Figure 1: RYK localization by FISH

RYK localization on normal human metaphase with RTK15-EcoRV linearized clone 15.5BX3 as a probe. Image adapted from ³

LOCAL ORDER: gene sequence starts at 134157134 and ends at 134250744 bp from pter of the chromosome 3 (according to hg38). Source: Ensembl (RYK-208) ENST00000620660.4

Figure 2 Chromosomal band localization of RYK

RYK gene maps to 3q22.2

STRAND: reverse (-)

SIZE: 93611bp (including UTRs)

CODING REGION (source UCSC): Position: chr3:134,158,153-134,250,654. Size: 92502 bp.

RYKDNA FULL EXON-INTRON SEQUENCE: see the following internet address http://www.ensemble.org/id/ENSG00000163785 .

GENOMIC TOPOGRAPHY AND EXON-INTRON DISTRIBUTION OF RYK GENE: see Figure 3 modified from NCBI.

Figure 3. RYK genomic topography and  Exon-Intron distribution

TRANSCRIPT LENGTH: 2942 bps (Source: Ensembl RYK-208 ENST00000620660.4)

CODING EXON COUNT: 15 (TOTAL EXON COUNT: 15)

TRANSLATION LENGTH: 610 residues (Source: Ensembl RYK-208 ENST00000620660.4)

TRANSCRIPT VARIANTS: alternative splicing results in multiple transcript variants encoding distinct isoforms: this gene has 9 transcripts (splice variants) and 2 main isoforms. Source ENSG00000163785

Probing the genome by in situ hybridization two RYK loci (Ryk-1 locus and Ryk-2 locus) were identified on 3q22 (RYK gene) and on 17q13.2 (RYKP1 [RYK pseudogene 1 ]) ( PMID: 8386829 ; PMID: 7613029).The 3’ untranslated region human RYK cDNA-derived probe detects only the 3q22 locus and gives evidence that this is the only locus that encodes a functional protein in humans. The possibility has been proposed (PMID: 10454588) that a hypothetical product of the RYK2 locus (pp75) represents the Ryk-2 locus receptor and could be the kinase-active partner of RYK gene via a heterodimerization mechanism. However until now the cDNA for Ryk-2 has not been isolated.
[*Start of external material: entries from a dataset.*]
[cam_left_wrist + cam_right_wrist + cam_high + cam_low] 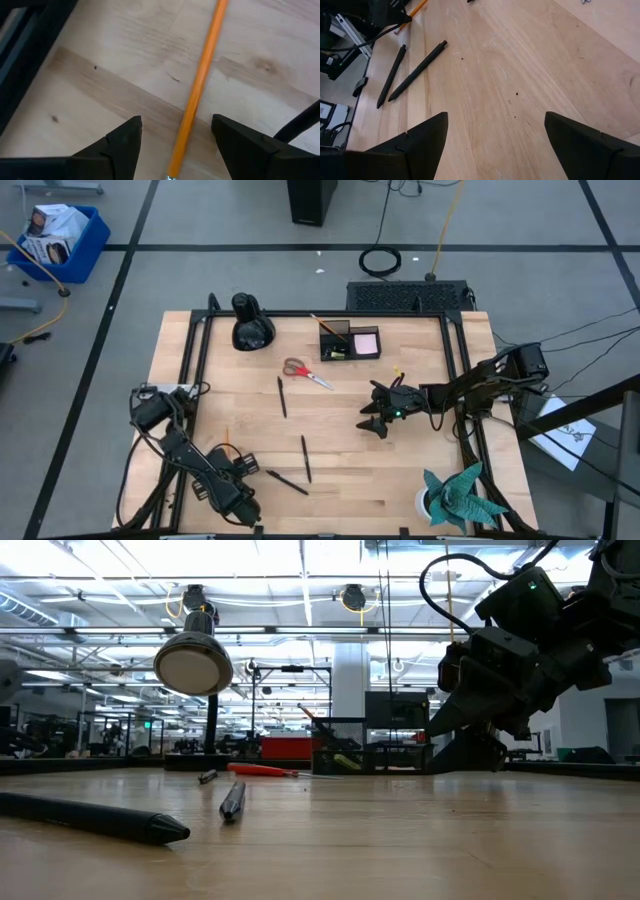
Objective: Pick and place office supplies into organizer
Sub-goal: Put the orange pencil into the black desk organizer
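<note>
Directly between the parted fingers of the left gripper (172,150) lies the orange pencil (200,82), flat on the table (100,100), its long axis running straight ahead; the right gripper (375,420), also open, hovers well apart mid-table.

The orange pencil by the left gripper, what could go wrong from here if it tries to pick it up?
1. The pencil lies flat on the wood between the open fingers of the left gripper, off-centre toward one finger, so closing might roll or nudge it away rather than pinch it.
2. The organizer sits at the table's far edge, with black pens and scissors between; a low carry could sweep them.
</note>
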You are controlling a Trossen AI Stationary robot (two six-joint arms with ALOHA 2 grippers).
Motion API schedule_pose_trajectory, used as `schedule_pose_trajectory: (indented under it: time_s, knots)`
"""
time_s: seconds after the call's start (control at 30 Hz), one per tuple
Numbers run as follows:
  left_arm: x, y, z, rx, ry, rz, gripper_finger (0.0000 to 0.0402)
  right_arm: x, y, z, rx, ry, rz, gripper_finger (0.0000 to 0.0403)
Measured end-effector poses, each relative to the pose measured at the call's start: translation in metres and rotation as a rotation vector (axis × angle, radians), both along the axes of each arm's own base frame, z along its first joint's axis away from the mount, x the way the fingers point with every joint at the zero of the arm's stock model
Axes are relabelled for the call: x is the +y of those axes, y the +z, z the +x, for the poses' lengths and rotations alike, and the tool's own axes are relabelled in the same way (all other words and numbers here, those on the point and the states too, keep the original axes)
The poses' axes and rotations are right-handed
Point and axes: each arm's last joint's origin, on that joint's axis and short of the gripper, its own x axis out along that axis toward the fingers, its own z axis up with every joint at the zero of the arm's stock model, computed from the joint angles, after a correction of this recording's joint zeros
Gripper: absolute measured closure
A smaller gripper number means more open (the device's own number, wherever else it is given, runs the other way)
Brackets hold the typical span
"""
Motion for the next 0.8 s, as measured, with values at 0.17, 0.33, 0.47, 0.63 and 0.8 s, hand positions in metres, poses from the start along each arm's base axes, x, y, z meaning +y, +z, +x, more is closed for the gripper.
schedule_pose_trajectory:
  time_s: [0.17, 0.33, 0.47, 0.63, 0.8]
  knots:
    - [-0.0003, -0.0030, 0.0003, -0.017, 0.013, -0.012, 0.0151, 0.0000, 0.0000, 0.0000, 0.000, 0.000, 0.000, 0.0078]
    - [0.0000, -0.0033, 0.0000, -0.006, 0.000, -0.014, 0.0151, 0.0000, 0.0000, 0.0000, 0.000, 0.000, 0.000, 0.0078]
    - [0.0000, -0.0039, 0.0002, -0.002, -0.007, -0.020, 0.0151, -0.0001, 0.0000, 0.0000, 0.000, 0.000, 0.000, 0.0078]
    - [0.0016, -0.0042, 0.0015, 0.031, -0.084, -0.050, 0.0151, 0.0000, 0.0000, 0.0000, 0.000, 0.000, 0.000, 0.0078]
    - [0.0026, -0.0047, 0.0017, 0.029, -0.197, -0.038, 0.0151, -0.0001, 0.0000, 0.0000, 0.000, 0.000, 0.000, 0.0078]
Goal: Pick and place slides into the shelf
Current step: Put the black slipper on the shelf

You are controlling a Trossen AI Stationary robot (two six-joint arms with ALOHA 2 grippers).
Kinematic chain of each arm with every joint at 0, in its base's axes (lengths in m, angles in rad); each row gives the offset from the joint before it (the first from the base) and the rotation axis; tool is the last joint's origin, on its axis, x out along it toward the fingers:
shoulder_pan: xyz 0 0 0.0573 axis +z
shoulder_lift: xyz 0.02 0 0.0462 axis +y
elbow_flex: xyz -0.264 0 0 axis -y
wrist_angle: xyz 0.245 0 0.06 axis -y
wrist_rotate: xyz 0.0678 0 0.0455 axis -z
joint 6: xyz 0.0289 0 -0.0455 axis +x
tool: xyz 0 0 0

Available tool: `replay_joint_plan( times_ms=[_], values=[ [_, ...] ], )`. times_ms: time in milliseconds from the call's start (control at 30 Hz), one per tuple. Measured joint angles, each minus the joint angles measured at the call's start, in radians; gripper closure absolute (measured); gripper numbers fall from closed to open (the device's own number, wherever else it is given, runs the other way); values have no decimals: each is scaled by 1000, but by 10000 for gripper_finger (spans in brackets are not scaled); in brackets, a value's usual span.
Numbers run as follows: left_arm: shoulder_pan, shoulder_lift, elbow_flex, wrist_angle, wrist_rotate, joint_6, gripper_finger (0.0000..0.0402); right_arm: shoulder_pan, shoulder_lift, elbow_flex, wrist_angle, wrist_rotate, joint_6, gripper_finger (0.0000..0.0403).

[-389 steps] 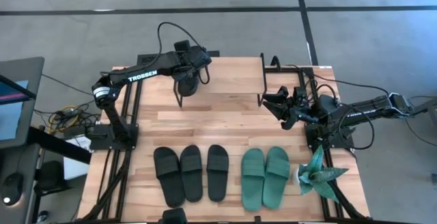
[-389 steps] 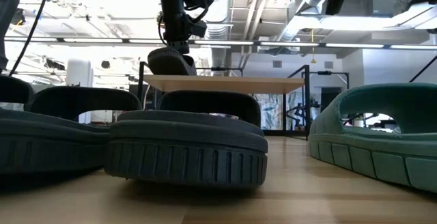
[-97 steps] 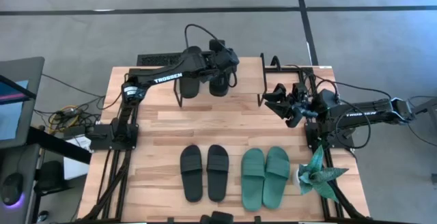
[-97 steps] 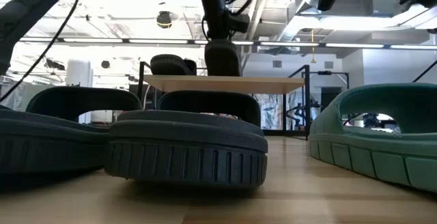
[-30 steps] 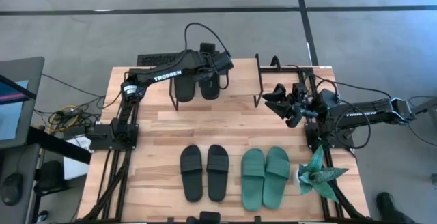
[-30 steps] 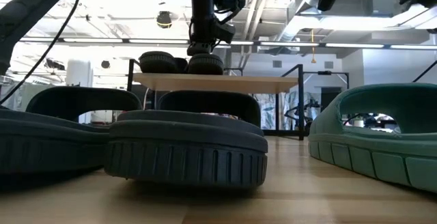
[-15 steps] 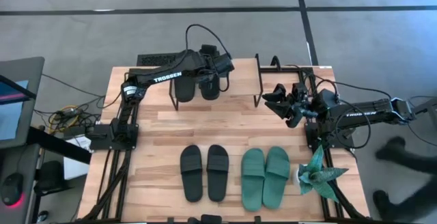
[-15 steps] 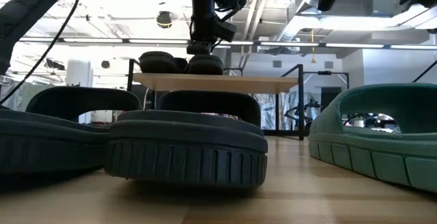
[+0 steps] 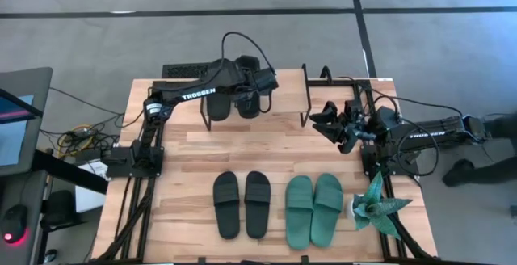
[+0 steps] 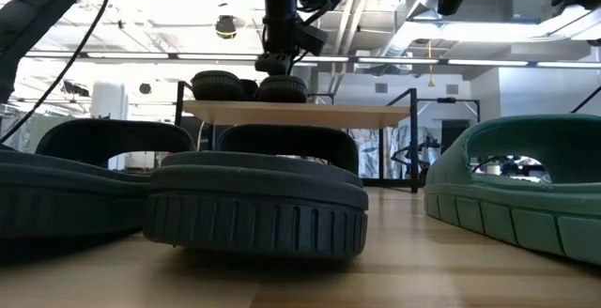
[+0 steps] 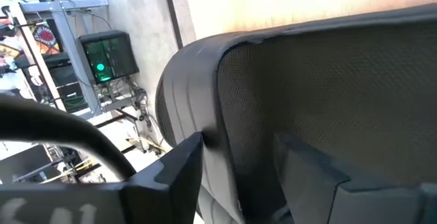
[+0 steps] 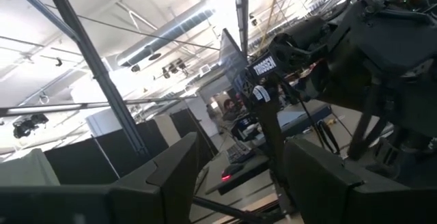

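The left gripper (image 9: 257, 82) hangs just above the low wooden-plank shelf on thin black metal legs (image 9: 279, 95), over the second of two matte black rubber slide sandals (image 9: 247, 102) lying side by side on the plank. In the left wrist view its dark fingers (image 11: 179, 166) stand apart on either side of the slide's wide strap (image 11: 328, 101), spread and no longer pinching it; in the low view the tip sits right above the slide's rounded end (image 10: 282, 88), which rests on the plank.

My reading is that the step in hand is the release of this slide. To do it well, the gripper should lift straight up with the fingers held wide, so neither one catches the strap and drags the slide off its place or knocks its neighbour (image 9: 221, 103). Only once clear of the strap should the arm swing toward the near end of the large wooden tabletop (image 9: 194, 152).

The right gripper (image 9: 333, 124) waits at the tabletop's right edge, fingers spread and empty.

Counting: two black slides on the shelf, two more black slides (image 9: 242, 204) and two teal-green slides (image 9: 313, 209) in a row on the tabletop near the camera, six in all. One shelf, and one spiky teal paper plant (image 9: 374, 205) beside the green pair.
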Motion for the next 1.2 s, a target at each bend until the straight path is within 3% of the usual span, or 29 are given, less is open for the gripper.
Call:
replay_joint_plan(
  times_ms=[433, 833, 1200],
  values=[
    [-28, -111, 0, -5, 16, -23, 236, 0, 0, 0, 2, 0, 0, 202],
    [-18, -346, 3, 123, 534, -147, 236, 0, 0, 0, 0, 0, 9, 202],
    [1, -268, 1, 144, 593, -127, 236, -1, 0, 0, -6, 0, -10, 202]
  ],
)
From 58 known human receptor tyrosine kinases (RTKs), 8 are classed as pseudokinases ⁴ and four protein of this group are involved in Wnt signalling: RYK, ROR1, ROR2, PTK7. RYK, as well as other pseudokinases, has substitutions in conserved motifs and lacks both kinase activity and ATP binding ability.

PROTEIN SYMBOL: P34925-RYK_HUMAN (UniProtKB/Swiss-Prot).

RECOMMENDED NAME: Tyrosine-protein kinase RYK (UniProtKB/Swiss-Prot).

SIZE: 607 amino acids

MOLECULAR MASS: 67815 Da

STRUCTURE: see  https://www.uniprot.org/uniprot/P34925/protvista

Figure 4: Comparison between several examples of human RTK pseudo kinases in relation to the different protein domains composing them, located in the extracellular region (above), membrane and intracellular region(below). Domains are listed in the legend: RYK has 2 main functional domains: 1-pseudokinase (red), 2- Wnt Inhibitory Factor (WIF) domain.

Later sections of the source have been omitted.